А в воскресный день в тульском соборе архиерей Игнатий служил молебен во здравие царевича Димитрия. Служил рьяно. Царя Бориса Федоровича нет в живых, а царевичу Федору туляки не присягали. Они крест целовали чудом спасшемуся царевичу Димитрию. Хоть о нем и говорят, что он самозванец, а на самом деле, может, и царевич? Да и в соборе стоял, окруженный боярами и дворянами. Все в дорогих, праздничных одеждах.
Собор покинули под звон колоколов и крики ретивых гайдуков:
— Поди! Раздайсь!
Хлещут шляхтичи люд, расчищают дорогу самозванцу. Пляшет белый конь под Отрепьевым, ретиво грызет — удила. Поднял Григорий руку в кожаной рукавице, помахал народу.
Вдруг из толпы вырвался какой-то бродяга и прямо под копыта коню бухнулся, заорал:
— Царевич, государь!
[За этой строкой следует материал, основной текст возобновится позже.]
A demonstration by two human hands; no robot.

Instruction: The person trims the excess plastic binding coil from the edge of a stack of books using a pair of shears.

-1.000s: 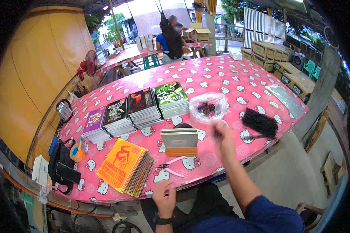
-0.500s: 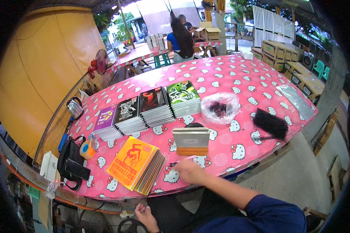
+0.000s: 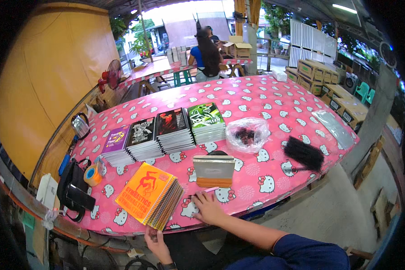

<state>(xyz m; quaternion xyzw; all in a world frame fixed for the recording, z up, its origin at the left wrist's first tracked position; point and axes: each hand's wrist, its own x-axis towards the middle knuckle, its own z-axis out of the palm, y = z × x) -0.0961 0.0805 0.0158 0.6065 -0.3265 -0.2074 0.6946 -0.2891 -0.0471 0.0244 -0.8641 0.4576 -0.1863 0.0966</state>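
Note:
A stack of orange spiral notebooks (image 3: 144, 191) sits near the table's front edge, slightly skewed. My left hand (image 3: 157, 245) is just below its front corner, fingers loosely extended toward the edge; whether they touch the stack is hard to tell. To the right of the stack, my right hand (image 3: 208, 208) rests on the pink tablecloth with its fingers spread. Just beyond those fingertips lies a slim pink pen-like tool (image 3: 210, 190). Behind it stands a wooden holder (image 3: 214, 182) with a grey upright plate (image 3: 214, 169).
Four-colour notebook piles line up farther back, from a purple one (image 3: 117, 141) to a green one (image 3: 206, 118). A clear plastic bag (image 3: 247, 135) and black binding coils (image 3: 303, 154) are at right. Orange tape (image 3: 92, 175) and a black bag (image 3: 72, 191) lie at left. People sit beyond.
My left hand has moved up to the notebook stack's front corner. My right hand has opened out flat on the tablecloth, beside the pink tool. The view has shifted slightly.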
Аль не признал?
Узнал Отрепьев Варлаама, однако нахмурился, сказал подъехавшему князю Татеву:
— Инока в обозе приюти, покличу, когда понадобится.
И, тронув коня, объехал монаха.
А народ обочь дороги теснится, орет, приветствует самозванца.
Ночью Варлаама растолкали, повели в хоромы тульского воеводы. Их с приходом Отрепьева именовали дворцом царевича.
Над тульским кремлем и посадом звездное небо. На площади у множества костров сидели и лежали ратники. Тут же поблизости стреноженные кони звенели недоуздками. В длинный ряд выстроили пушкари свои пушки. Перекликались дозорные.
Дворец царевича шляхтичи сторожили. Впустили монаха. Вошел Варлаам и ахнул:
— О Господи, Твоя воля!
Ярко горели свечи в серебряных поставцах, все в хоромах блестело позолотой, а пол от входа, где замер инок Варлаам, и до того самого места, где сидел в кресле из темного дерева царевич, устилал цветастый персидский ковер.
Поглядел Отрепьев на Варлаама с усмешкой и вкрадчиво спросил:
— Что, монах, поди, когда мы с тобой кусок хлеба из одной торбы делили да в Литву шли и ты на меня по пустякам ворчал, не чаял, кого ведешь?
Инок руками развел:
— Виноват.
— Ну, да не с тебя спрос за обиды, какие мне чинены в прошлом, а с Годунова Бориса и родни его. — И постучал пальцем по подлокотнику. — О князе Голицыне не сказывай. Где он нынче, знаю. Покойный Борис его с войском на меня послал. Да я мыслю, им же спасенного воевать не посмеет.
И, помолчав, спросил:
— Ты скажи, инок, отчего долго из Москвы не ворочался? За это время не в два конца можно было обернуться, а и все четыре сделать!